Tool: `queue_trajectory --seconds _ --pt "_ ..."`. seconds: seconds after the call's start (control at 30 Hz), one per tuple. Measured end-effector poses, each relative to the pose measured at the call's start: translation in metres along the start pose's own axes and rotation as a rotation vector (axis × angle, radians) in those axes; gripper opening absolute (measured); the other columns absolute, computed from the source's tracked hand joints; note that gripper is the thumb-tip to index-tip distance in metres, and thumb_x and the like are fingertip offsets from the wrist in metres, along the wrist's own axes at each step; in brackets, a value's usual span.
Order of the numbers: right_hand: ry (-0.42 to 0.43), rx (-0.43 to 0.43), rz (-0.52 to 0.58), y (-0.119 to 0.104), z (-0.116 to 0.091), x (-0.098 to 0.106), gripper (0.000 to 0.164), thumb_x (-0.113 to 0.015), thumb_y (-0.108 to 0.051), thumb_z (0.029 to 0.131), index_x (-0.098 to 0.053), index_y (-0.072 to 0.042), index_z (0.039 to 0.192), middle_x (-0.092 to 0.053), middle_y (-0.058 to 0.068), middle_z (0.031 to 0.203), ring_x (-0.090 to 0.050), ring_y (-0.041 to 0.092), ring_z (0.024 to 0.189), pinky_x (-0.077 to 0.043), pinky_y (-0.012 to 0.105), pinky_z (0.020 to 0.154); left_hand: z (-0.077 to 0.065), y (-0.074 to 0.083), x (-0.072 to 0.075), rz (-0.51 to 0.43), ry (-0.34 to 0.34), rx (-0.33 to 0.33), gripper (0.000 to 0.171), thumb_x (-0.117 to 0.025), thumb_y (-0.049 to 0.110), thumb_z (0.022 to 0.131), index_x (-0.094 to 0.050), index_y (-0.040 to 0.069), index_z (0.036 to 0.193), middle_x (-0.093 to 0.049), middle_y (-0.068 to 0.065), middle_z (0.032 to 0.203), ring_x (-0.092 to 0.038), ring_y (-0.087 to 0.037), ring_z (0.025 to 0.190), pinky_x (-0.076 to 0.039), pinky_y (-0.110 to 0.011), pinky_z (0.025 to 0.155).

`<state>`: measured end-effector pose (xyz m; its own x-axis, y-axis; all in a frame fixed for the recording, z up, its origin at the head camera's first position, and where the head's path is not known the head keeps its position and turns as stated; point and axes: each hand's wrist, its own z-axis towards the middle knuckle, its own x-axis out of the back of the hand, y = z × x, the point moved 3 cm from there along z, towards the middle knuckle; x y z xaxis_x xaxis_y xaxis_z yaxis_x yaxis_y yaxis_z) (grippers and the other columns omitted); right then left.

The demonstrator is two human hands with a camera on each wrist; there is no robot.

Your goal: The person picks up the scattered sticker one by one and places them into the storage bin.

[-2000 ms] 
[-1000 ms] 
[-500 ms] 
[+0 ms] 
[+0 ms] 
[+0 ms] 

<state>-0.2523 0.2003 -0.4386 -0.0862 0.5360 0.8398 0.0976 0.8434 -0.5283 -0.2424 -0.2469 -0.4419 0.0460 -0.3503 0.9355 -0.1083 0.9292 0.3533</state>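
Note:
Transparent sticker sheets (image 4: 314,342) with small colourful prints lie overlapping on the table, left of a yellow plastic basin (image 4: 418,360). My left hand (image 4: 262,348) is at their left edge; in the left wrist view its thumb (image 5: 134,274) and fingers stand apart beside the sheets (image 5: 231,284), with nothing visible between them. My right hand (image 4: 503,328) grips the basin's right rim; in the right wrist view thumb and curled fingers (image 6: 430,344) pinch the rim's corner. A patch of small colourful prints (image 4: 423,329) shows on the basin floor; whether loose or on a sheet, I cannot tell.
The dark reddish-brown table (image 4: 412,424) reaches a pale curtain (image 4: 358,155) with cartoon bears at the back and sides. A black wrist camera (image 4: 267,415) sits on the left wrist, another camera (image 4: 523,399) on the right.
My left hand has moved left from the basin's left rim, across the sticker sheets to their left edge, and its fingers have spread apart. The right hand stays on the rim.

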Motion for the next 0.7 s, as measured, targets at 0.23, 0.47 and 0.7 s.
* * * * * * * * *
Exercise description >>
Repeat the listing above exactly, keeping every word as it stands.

Solution to this problem >>
Tool: `queue_trajectory --seconds _ --pt "_ ..."`. seconds: seconds after the call's start (control at 30 Hz), one per tuple. Measured end-effector poses, each relative to the pose measured at the call's start: translation in metres along the start pose's own axes and rotation as a rotation vector (axis × angle, radians) in those axes; gripper opening absolute (measured); the other columns absolute, computed from the source's tracked hand joints; note that gripper is the thumb-tip to index-tip distance in metres, and thumb_x and the like are fingertip offsets from the wrist in metres, along the wrist's own axes at each step; in brackets, a value's usual span.
Order of the numbers: right_hand: ry (-0.42 to 0.43), rx (-0.43 to 0.43), rz (-0.52 to 0.58), y (-0.119 to 0.104), z (-0.116 to 0.091), x (-0.098 to 0.106), gripper (0.000 to 0.164), thumb_x (-0.113 to 0.015), thumb_y (-0.108 to 0.051), thumb_z (0.029 to 0.131), index_x (-0.098 to 0.053), index_y (-0.072 to 0.042), index_z (0.039 to 0.192), middle_x (-0.092 to 0.053), middle_y (-0.058 to 0.068), middle_z (0.031 to 0.203), ring_x (-0.090 to 0.050), ring_y (-0.041 to 0.092), ring_z (0.024 to 0.189), pinky_x (-0.077 to 0.043), pinky_y (-0.012 to 0.105), pinky_z (0.020 to 0.154); left_hand: z (-0.077 to 0.065), y (-0.074 to 0.083), x (-0.072 to 0.075), rz (-0.51 to 0.43), ry (-0.34 to 0.34), rx (-0.33 to 0.33), gripper (0.000 to 0.171), thumb_x (-0.117 to 0.025), thumb_y (-0.049 to 0.110), thumb_z (0.022 to 0.131), index_x (-0.094 to 0.050), index_y (-0.040 to 0.069), index_z (0.036 to 0.193), middle_x (-0.093 to 0.049), middle_y (-0.068 to 0.065), middle_z (0.032 to 0.203), ring_x (-0.092 to 0.038), ring_y (-0.087 to 0.037), ring_z (0.025 to 0.190), pinky_x (-0.076 to 0.039), pinky_y (-0.110 to 0.011), pinky_z (0.025 to 0.155).

`<state>`: measured end-effector pose (xyz m; its own x-axis, y-axis; all in a frame fixed for the recording, z up, its origin at the head camera's first position, and where the head's path is not known the head keeps its position and turns as stated; point and axes: each hand's wrist, its own z-axis towards the middle knuckle, its own x-axis out of the back of the hand, y = z × x, the point moved 3 cm from there along z, towards the middle knuckle; x y z xaxis_x xaxis_y xaxis_z yaxis_x yaxis_y yaxis_z) (grippers and the other columns omitted); right then left.

The demonstrator is two human hands with a camera on each wrist; there is no robot.

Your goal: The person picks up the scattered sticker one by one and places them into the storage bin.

[-2000 ms] 
[-1000 ms] 
[-500 ms] 
[+0 ms] 
[+0 ms] 
[+0 ms] 

<state>-0.2523 0.2003 -0.4386 -0.0862 0.5360 0.8398 0.0976 0.8434 -0.5283 -0.2424 -0.2469 -0.4419 0.0460 -0.3503 0.9355 -0.1083 0.9292 0.3533</state>
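Note:
Transparent sticker sheets (image 4: 314,342) with small colourful prints lie overlapping on the table, left of a yellow plastic basin (image 4: 418,360). My left hand (image 4: 262,348) is at their left edge; in the left wrist view its thumb (image 5: 134,274) and fingers stand apart beside the sheets (image 5: 231,284), with nothing visible between them. My right hand (image 4: 503,328) grips the basin's right rim; in the right wrist view thumb and curled fingers (image 6: 430,344) pinch the rim's corner. A patch of small colourful prints (image 4: 423,329) shows on the basin floor; whether loose or on a sheet, I cannot tell.
The dark reddish-brown table (image 4: 412,424) reaches a pale curtain (image 4: 358,155) with cartoon bears at the back and sides. A black wrist camera (image 4: 267,415) sits on the left wrist, another camera (image 4: 523,399) on the right.
My left hand has moved left from the basin's left rim, across the sticker sheets to their left edge, and its fingers have spread apart. The right hand stays on the rim.
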
Motion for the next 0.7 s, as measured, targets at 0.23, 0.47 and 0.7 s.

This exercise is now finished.